PROVIDED DATA Start Marker

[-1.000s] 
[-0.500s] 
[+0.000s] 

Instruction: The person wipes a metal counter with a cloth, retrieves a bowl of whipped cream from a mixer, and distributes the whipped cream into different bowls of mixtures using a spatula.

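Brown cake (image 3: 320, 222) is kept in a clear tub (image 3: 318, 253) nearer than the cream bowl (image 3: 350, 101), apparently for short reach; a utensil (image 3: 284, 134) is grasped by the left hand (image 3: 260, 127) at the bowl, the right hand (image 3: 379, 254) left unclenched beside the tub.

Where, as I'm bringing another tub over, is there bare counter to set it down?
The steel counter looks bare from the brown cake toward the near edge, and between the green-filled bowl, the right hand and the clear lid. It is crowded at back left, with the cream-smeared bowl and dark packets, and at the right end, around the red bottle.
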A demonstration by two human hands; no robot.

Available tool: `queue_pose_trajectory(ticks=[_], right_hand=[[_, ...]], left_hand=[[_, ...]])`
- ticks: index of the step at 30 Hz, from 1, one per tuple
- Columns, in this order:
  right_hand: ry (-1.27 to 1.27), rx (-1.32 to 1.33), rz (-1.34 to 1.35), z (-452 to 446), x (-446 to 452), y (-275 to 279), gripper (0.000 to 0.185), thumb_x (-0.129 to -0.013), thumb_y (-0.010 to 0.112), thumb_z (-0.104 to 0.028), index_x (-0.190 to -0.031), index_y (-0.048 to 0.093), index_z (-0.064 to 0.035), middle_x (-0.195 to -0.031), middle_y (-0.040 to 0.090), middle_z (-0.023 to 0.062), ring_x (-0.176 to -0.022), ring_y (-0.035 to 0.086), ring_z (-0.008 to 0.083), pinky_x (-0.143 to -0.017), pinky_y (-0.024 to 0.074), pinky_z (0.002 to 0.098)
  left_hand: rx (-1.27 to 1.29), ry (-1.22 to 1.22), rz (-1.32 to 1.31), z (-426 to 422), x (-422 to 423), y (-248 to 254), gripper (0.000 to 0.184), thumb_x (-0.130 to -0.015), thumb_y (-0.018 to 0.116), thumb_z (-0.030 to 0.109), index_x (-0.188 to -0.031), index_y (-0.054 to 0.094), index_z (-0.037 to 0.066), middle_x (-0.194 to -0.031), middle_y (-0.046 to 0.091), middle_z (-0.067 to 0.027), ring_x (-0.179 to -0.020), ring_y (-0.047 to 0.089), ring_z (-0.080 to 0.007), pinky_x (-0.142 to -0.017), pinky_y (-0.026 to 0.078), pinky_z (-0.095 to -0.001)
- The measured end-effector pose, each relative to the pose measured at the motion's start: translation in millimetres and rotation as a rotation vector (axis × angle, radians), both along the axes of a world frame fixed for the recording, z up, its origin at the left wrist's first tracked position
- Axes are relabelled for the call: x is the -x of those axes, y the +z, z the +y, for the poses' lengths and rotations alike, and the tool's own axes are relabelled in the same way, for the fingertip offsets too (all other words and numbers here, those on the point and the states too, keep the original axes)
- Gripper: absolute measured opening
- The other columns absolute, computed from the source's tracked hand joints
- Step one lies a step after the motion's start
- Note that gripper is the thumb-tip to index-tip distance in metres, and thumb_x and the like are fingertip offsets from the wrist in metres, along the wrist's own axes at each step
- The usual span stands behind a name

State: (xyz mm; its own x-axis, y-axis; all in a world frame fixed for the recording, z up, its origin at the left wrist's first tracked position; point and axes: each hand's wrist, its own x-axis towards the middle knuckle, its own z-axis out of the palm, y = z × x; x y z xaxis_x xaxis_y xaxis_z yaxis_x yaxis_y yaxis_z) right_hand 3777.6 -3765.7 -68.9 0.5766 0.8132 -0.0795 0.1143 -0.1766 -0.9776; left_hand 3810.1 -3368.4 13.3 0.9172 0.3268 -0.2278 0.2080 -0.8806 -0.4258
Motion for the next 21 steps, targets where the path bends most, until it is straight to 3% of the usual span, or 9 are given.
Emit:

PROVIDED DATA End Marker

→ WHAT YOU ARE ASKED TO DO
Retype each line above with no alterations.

→ WORKED SOLUTION
[-1.000s] 
[-0.500s] 
[+0.000s] 

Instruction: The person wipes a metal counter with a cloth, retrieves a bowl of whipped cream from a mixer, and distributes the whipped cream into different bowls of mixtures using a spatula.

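Brown cake (image 3: 320, 222) is kept in a clear tub (image 3: 318, 253) nearer than the cream bowl (image 3: 350, 101), apparently for short reach; a utensil (image 3: 284, 134) is grasped by the left hand (image 3: 260, 127) at the bowl, the right hand (image 3: 379, 254) left unclenched beside the tub.

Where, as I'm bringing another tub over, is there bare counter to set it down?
The steel counter looks bare from the brown cake toward the near edge, and between the green-filled bowl, the right hand and the clear lid. It is crowded at back left, with the cream-smeared bowl and dark packets, and at the right end, around the red bottle.
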A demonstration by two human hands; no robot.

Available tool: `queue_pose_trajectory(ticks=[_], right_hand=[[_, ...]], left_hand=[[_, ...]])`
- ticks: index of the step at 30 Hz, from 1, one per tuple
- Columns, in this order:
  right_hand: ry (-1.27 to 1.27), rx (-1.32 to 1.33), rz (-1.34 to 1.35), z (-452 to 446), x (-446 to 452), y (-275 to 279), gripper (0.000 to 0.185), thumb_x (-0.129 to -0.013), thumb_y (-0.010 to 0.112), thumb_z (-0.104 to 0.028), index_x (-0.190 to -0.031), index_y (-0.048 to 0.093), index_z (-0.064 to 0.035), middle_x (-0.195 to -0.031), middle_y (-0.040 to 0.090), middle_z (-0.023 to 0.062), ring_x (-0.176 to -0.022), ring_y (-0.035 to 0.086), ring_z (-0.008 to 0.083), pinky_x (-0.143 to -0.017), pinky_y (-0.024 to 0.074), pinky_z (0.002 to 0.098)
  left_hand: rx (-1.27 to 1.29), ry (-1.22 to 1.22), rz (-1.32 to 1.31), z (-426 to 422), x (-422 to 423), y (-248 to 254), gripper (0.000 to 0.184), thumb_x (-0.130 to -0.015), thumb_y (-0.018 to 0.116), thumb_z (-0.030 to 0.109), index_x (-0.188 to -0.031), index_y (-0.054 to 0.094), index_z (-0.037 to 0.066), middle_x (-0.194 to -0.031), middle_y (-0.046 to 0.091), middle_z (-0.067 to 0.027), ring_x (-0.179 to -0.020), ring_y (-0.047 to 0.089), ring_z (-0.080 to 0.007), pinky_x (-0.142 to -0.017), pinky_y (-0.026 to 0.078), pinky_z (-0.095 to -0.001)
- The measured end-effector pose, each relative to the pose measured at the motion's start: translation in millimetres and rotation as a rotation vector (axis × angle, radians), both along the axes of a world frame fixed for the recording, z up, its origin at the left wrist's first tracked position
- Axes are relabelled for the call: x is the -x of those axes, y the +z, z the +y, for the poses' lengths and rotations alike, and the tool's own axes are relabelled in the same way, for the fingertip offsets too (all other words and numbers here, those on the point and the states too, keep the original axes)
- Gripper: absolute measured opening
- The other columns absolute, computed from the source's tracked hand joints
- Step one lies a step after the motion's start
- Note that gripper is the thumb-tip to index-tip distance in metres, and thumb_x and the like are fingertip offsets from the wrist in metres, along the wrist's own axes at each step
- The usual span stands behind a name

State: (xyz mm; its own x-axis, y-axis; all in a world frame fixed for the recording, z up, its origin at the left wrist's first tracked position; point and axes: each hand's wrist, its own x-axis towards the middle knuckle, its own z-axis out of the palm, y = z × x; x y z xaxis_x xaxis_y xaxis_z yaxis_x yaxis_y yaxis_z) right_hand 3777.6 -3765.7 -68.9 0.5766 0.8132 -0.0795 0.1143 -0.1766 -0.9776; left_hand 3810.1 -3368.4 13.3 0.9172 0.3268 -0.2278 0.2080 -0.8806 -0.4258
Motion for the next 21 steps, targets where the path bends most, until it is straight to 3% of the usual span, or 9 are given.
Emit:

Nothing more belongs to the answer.